Give the data again exactly as it is written.
▼
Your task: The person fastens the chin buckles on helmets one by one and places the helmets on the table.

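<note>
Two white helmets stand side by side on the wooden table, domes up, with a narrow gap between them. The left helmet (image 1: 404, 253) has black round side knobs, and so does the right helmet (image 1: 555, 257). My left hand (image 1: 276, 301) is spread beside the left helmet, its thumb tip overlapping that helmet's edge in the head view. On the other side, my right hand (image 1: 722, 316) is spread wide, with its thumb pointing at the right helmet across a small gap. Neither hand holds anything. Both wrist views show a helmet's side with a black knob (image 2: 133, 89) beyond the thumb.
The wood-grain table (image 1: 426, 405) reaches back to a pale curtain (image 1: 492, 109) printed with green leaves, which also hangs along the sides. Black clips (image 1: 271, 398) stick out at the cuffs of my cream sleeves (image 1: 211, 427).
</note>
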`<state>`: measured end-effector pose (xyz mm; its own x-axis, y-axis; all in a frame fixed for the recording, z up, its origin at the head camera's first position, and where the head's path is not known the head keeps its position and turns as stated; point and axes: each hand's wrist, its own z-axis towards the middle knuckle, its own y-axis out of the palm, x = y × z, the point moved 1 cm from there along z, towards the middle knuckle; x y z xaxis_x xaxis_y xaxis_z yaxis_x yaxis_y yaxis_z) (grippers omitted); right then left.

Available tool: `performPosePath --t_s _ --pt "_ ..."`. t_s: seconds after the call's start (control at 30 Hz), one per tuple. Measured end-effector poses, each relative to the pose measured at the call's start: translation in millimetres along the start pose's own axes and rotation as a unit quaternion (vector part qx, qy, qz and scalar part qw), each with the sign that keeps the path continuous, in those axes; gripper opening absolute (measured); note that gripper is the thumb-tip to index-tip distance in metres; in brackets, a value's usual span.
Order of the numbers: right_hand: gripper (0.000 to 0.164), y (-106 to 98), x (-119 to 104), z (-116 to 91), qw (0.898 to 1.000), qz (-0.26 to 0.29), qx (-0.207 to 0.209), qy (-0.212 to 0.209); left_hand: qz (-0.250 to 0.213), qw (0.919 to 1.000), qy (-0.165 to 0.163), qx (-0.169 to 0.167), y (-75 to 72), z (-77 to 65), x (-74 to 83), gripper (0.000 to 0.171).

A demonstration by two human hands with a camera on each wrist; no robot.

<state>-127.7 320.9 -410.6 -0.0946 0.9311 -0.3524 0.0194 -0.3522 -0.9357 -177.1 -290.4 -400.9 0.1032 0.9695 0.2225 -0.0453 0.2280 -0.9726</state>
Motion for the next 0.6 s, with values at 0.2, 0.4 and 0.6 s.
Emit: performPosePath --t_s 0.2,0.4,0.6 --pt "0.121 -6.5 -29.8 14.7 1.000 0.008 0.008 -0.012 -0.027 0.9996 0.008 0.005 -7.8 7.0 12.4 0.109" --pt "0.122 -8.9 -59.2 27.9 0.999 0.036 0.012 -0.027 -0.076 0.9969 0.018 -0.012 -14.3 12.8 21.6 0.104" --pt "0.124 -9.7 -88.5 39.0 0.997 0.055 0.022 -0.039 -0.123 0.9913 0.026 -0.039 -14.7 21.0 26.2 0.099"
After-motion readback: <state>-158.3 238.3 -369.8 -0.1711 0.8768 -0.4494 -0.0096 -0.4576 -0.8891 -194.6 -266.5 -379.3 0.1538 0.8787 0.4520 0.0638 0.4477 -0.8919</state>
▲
- [Task result]
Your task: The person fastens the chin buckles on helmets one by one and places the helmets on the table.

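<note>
Two white helmets stand side by side on the wooden table, domes up, with a narrow gap between them. The left helmet (image 1: 404, 253) has black round side knobs, and so does the right helmet (image 1: 555, 257). My left hand (image 1: 276, 301) is spread beside the left helmet, its thumb tip overlapping that helmet's edge in the head view. On the other side, my right hand (image 1: 722, 316) is spread wide, with its thumb pointing at the right helmet across a small gap. Neither hand holds anything. Both wrist views show a helmet's side with a black knob (image 2: 133, 89) beyond the thumb.
The wood-grain table (image 1: 426, 405) reaches back to a pale curtain (image 1: 492, 109) printed with green leaves, which also hangs along the sides. Black clips (image 1: 271, 398) stick out at the cuffs of my cream sleeves (image 1: 211, 427).
</note>
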`<state>`: measured end-effector pose (xyz mm; its own x-axis, y-axis; all in a frame fixed for the recording, z up, its origin at the head camera's first position, and where the head's path is not known the head keeps its position and turns as stated; point and axes: each hand's wrist, its own z-axis towards the middle knuckle, its own y-axis out of the palm, x = y × z, the point moved 1 cm from there along z, towards the middle knuckle; x y z xaxis_x xaxis_y xaxis_z yaxis_x yaxis_y yaxis_z) (grippers omitted); right then left.

Available tool: `performPosePath --t_s _ --pt "_ ..."`. t_s: seconds after the call's start (control at 30 Hz), one per tuple. Measured end-effector poses, each relative to the pose measured at the call's start: translation in millimetres along the start pose's own axes and rotation as a unit quaternion (vector part qx, qy, qz and scalar part qw), each with the sign that keeps the path continuous, in those axes; gripper opening absolute (measured); note that gripper is the thumb-tip to index-tip distance in metres; in brackets, a value's usual span.
Order of the numbers: right_hand: gripper (0.000 to 0.164), y (-106 to 98), x (-119 to 104), z (-116 to 91), qw (0.898 to 1.000), qz (-0.26 to 0.29), qx (-0.207 to 0.209), qy (-0.212 to 0.209); left_hand: qz (-0.250 to 0.213), qw (0.919 to 1.000), qy (-0.165 to 0.163), qx (-0.169 to 0.167), y (-75 to 72), z (-77 to 65), x (-74 to 83), gripper (0.000 to 0.171).

A demonstration by two human hands with a camera on each wrist; no robot.

<state>-127.7 320.9 -410.6 -0.0946 0.9311 -0.3524 0.0194 -0.3522 -0.9357 -177.1 -290.4 -400.9 0.1032 0.9695 0.2225 -0.0453 0.2280 -0.9726</state>
Motion for the next 0.6 s, with values at 0.2, 0.4 and 0.6 s.
Emit: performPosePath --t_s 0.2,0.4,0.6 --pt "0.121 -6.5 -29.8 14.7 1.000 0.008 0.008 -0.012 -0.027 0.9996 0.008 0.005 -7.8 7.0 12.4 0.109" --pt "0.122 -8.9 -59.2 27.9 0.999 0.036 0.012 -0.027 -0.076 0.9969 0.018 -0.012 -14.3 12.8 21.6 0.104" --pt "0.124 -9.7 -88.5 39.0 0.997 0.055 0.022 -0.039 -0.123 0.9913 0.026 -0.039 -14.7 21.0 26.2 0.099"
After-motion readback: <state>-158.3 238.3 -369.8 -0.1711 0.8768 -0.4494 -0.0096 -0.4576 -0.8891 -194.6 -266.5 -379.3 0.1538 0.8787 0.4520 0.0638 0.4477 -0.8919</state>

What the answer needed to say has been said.